>>
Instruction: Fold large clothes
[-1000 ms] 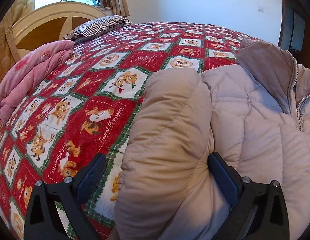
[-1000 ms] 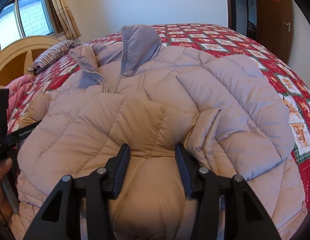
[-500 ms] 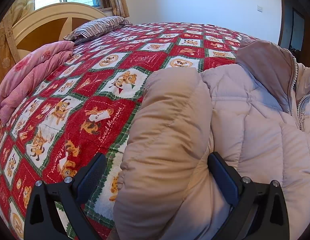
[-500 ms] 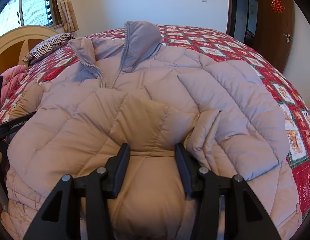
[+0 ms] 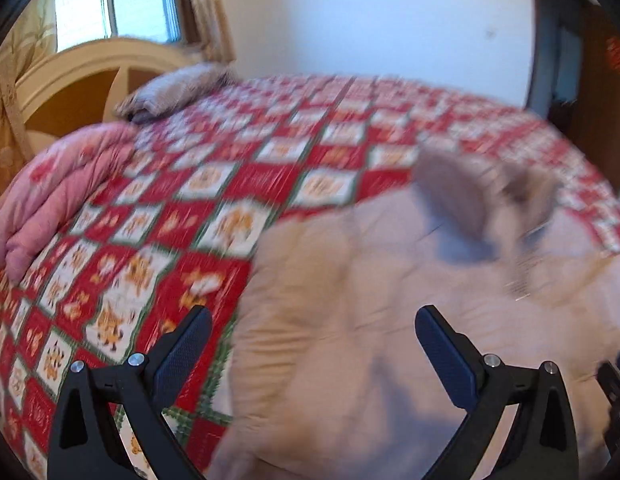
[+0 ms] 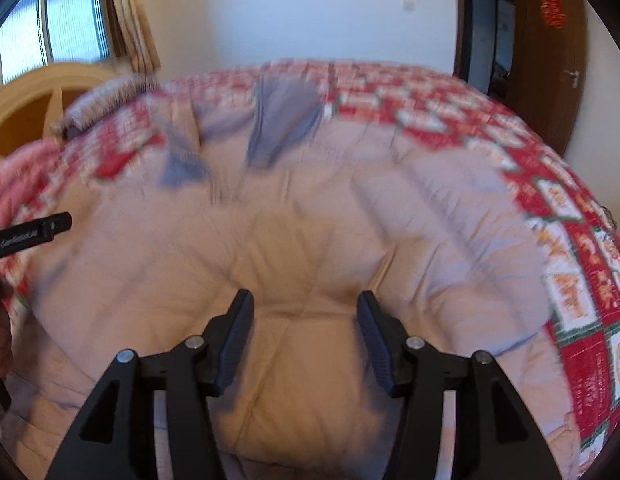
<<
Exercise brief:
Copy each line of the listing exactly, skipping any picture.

Your response:
Instruction: Fold large clothes
[-1000 ms] 
[-1000 ms] 
[-500 ms] 
[-500 ms] 
[+0 ms] 
[+0 ms] 

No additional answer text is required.